Try it:
Look through the data below for the string "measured", and copy every line where it turns up.

Provided data:
+===+

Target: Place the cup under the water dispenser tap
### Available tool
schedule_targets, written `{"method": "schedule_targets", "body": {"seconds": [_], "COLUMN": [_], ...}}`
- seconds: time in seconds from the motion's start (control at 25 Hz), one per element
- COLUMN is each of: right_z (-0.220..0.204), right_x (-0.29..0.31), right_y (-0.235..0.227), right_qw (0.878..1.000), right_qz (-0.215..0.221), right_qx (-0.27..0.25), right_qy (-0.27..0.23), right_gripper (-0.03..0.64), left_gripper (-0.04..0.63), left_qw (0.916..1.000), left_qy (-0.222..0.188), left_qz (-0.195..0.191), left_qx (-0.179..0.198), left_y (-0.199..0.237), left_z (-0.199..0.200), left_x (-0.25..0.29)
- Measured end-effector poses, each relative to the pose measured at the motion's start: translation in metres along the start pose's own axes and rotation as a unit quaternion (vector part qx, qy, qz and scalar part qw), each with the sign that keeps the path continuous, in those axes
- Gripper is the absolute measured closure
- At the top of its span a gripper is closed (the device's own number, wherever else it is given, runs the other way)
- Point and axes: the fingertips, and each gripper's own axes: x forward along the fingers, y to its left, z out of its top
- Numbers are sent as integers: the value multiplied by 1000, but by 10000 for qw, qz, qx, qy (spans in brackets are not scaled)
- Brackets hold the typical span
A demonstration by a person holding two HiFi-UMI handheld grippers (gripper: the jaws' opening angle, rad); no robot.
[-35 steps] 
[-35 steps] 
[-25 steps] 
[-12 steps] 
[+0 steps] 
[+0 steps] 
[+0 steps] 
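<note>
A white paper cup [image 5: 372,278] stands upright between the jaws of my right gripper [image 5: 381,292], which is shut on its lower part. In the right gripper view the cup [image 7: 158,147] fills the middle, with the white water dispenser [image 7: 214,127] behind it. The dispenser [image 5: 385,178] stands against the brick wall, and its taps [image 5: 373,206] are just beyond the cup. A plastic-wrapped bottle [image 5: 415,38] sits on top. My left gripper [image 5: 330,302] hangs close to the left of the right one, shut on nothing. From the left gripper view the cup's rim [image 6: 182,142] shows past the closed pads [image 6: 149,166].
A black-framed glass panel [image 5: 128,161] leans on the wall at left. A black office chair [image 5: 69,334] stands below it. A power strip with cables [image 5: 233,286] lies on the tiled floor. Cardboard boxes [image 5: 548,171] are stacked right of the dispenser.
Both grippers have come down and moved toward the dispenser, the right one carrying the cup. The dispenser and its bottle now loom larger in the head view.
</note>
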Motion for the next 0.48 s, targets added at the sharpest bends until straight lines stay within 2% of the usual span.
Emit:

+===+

Solved exercise:
- Measured end-effector poses, each relative to the pose measured at the motion's start: translation in metres along the start pose's own axes and rotation as a unit quaternion (vector part qx, qy, qz and scalar part qw), each with the sign that keeps the path continuous, in those axes
- Gripper is the absolute measured closure

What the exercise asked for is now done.